TASK ITEM — Your reply should restate the lines from the top of the entries through the line containing "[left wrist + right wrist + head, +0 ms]" word for word, with no pictures.

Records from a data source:
----------------------------------------
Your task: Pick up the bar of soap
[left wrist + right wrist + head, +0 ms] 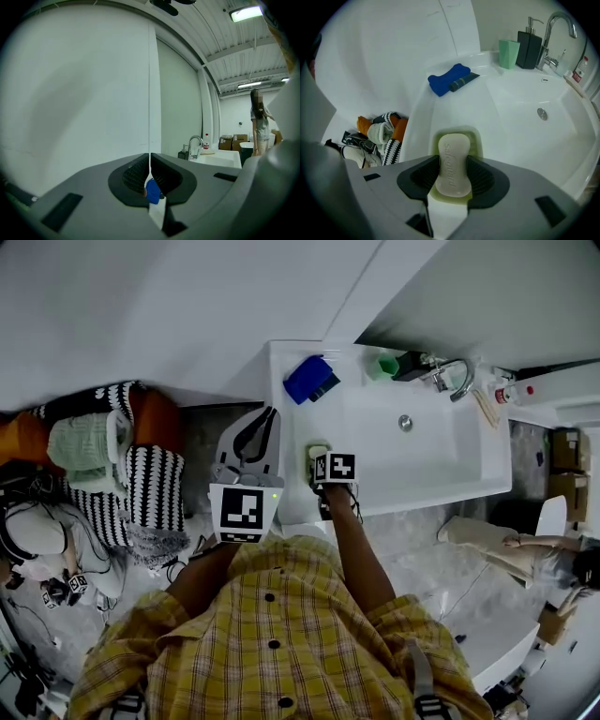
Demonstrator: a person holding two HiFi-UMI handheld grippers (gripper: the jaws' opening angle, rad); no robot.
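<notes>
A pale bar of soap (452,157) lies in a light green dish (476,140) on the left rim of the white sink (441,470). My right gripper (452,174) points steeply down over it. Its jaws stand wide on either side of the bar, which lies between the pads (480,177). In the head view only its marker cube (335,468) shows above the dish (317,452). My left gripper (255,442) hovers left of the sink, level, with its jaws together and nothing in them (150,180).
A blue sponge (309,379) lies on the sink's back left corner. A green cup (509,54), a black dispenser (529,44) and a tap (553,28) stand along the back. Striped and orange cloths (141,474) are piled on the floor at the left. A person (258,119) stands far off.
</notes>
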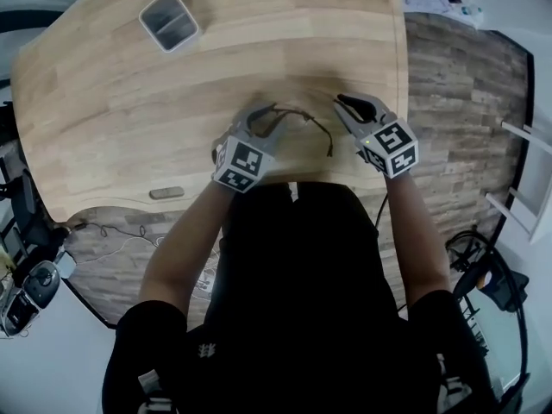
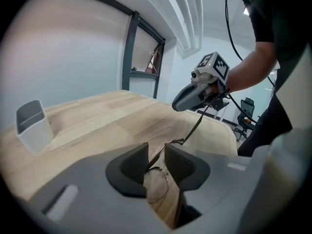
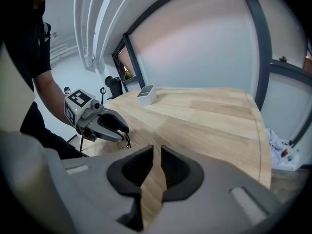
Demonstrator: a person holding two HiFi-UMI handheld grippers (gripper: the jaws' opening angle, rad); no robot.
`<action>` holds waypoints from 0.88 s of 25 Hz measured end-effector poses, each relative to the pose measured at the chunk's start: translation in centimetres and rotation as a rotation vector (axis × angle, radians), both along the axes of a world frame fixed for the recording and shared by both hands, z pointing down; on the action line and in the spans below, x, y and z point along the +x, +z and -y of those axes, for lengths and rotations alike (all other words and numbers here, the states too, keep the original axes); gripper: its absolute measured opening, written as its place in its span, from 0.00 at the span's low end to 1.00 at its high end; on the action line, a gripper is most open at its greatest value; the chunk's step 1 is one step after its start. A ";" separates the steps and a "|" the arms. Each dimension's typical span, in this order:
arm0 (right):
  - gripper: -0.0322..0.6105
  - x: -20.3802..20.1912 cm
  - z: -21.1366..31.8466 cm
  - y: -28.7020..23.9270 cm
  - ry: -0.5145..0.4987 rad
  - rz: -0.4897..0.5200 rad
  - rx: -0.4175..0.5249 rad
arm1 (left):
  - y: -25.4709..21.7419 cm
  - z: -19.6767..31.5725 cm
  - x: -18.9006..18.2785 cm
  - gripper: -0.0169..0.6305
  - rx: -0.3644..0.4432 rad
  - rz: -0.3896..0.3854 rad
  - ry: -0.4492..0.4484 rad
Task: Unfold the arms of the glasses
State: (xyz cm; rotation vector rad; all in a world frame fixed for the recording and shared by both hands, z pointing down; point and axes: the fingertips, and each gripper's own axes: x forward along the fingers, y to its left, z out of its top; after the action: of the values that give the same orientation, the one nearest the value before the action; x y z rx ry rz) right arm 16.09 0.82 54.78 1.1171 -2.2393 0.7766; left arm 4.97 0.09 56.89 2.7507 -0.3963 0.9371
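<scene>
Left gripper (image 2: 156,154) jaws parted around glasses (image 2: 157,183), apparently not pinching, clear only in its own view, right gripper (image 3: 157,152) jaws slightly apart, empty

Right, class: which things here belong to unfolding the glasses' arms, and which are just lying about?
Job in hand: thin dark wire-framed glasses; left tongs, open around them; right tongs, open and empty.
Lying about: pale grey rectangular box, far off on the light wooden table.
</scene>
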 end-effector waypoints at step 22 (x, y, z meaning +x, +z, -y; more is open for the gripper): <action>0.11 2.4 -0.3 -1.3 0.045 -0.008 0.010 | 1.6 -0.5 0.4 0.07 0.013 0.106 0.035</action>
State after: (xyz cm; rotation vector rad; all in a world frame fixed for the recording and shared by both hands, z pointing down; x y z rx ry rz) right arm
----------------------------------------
REPLY —
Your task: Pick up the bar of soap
[left wrist + right wrist + head, +0 ms] 

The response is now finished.